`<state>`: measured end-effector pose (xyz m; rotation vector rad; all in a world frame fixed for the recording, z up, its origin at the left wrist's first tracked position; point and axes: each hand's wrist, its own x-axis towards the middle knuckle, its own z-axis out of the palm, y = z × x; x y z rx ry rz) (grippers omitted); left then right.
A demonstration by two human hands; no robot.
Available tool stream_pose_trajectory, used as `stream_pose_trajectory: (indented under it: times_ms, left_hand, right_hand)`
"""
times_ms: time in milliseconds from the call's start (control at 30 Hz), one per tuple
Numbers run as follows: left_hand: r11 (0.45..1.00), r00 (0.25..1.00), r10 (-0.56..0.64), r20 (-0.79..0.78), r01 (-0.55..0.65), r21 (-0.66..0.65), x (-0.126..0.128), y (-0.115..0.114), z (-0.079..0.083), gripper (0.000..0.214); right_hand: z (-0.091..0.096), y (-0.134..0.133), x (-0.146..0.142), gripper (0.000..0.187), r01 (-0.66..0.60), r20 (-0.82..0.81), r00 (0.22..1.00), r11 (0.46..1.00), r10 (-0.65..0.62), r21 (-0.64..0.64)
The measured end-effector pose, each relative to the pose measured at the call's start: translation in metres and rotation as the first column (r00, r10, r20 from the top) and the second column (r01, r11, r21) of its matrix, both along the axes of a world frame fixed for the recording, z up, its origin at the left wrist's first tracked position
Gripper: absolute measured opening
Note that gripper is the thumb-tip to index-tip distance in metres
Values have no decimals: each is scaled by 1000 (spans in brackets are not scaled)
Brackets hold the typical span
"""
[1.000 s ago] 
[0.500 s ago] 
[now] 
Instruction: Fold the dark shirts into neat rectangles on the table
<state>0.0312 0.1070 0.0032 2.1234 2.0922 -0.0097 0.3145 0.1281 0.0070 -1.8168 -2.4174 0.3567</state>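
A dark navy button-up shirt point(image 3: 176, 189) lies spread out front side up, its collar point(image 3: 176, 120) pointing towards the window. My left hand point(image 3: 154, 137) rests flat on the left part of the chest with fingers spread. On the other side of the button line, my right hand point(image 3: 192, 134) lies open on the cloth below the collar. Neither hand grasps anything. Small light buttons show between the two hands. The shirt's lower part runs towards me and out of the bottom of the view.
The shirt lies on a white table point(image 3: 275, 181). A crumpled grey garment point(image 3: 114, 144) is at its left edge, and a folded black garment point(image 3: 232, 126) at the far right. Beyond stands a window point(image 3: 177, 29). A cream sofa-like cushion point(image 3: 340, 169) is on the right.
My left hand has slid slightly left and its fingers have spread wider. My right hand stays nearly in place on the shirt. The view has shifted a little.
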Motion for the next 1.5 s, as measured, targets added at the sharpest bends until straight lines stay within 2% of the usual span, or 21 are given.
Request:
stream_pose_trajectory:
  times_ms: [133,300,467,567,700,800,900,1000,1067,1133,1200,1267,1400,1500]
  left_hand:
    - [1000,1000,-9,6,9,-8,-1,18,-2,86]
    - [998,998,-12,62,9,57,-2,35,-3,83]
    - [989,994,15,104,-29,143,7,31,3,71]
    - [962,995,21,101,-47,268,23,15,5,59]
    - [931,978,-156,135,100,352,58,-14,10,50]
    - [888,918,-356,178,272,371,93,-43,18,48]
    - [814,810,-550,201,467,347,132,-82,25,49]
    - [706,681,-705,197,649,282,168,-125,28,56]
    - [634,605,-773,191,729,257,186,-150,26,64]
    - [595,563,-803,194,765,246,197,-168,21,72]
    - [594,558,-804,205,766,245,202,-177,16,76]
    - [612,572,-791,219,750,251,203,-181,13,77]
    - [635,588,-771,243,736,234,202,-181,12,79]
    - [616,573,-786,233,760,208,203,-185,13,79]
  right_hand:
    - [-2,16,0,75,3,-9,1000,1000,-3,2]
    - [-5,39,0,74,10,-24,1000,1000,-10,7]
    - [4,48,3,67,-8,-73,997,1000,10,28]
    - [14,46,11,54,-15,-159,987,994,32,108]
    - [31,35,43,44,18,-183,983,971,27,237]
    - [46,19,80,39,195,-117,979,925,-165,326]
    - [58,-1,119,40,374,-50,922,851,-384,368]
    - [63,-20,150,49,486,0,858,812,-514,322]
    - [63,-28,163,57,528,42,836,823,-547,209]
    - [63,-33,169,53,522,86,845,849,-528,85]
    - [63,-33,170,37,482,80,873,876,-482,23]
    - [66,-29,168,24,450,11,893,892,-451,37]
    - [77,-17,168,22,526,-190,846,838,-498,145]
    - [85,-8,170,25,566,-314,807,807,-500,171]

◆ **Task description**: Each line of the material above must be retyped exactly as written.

◆ **Solution for this problem**:
`<state>`: measured end-effector pose (xyz m; rotation vector rad; all in a world frame fixed for the recording, z up, its origin at the left wrist's first tracked position; point and axes: each hand's wrist, its own x-axis towards the middle knuckle, its own z-axis out of the palm, y = z × x; x y z rx ry rz) (grippers omitted); left then right.
A demonstration by two human hands; no robot.
Available tool stream_pose_trajectory, used as `stream_pose_trajectory: (indented under it: times_ms, left_hand, right_hand)`
"""
times_ms: time in milliseconds from the call's start (control at 30 Hz), one per tuple
Numbers run as follows: left_hand: r11 (0.45..1.00), r00 (0.25..1.00), r10 (-0.56..0.64), r20 (-0.79..0.78), r01 (-0.55..0.65), r21 (-0.66..0.65), x (-0.126..0.128), y (-0.115..0.114), z (-0.079..0.083), gripper (0.000..0.214); right_hand: z (-0.091..0.096), y (-0.134..0.133), x (-0.146..0.142), gripper (0.000..0.187), r01 (-0.66..0.60), r20 (-0.82..0.81), r00 (0.22..1.00), r11 (0.46..1.00), r10 (-0.65..0.62), r21 (-0.64..0.64)
The measured end-effector pose, each relative to the pose measured at the call's start: translation in metres and rotation as the first column (r00, r10, r20 from the top) and the second column (r01, r11, r21) of its matrix, both along the axes of a world frame fixed for the recording, z up, its origin at the left wrist's first tracked position
Gripper: absolute measured opening
Note that gripper is the thumb-tip to index-tip distance in metres
Values have no decimals: each is scaled by 1000 (spans in brackets are not scaled)
Brackets hold the typical span
"""
[1.000 s ago] 
[0.500 s ago] 
[now] 
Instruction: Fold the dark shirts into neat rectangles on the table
<state>0.0312 0.1070 0.0032 2.1234 2.0922 -0.0097 0.3145 0.1281 0.0070 -1.8168 -2.4174 0.3567</state>
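A dark navy button-up shirt point(image 3: 176, 189) lies spread out front side up, its collar point(image 3: 176, 120) pointing towards the window. My left hand point(image 3: 154, 137) rests flat on the left part of the chest with fingers spread. On the other side of the button line, my right hand point(image 3: 192, 134) lies open on the cloth below the collar. Neither hand grasps anything. Small light buttons show between the two hands. The shirt's lower part runs towards me and out of the bottom of the view.
The shirt lies on a white table point(image 3: 275, 181). A crumpled grey garment point(image 3: 114, 144) is at its left edge, and a folded black garment point(image 3: 232, 126) at the far right. Beyond stands a window point(image 3: 177, 29). A cream sofa-like cushion point(image 3: 340, 169) is on the right.
My left hand has slid slightly left and its fingers have spread wider. My right hand stays nearly in place on the shirt. The view has shifted a little.
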Motion for the next 1.5 s, as measured, targets added at the sharpest bends until straight lines stay within 2% of the usual span, or 21 are given.
Request:
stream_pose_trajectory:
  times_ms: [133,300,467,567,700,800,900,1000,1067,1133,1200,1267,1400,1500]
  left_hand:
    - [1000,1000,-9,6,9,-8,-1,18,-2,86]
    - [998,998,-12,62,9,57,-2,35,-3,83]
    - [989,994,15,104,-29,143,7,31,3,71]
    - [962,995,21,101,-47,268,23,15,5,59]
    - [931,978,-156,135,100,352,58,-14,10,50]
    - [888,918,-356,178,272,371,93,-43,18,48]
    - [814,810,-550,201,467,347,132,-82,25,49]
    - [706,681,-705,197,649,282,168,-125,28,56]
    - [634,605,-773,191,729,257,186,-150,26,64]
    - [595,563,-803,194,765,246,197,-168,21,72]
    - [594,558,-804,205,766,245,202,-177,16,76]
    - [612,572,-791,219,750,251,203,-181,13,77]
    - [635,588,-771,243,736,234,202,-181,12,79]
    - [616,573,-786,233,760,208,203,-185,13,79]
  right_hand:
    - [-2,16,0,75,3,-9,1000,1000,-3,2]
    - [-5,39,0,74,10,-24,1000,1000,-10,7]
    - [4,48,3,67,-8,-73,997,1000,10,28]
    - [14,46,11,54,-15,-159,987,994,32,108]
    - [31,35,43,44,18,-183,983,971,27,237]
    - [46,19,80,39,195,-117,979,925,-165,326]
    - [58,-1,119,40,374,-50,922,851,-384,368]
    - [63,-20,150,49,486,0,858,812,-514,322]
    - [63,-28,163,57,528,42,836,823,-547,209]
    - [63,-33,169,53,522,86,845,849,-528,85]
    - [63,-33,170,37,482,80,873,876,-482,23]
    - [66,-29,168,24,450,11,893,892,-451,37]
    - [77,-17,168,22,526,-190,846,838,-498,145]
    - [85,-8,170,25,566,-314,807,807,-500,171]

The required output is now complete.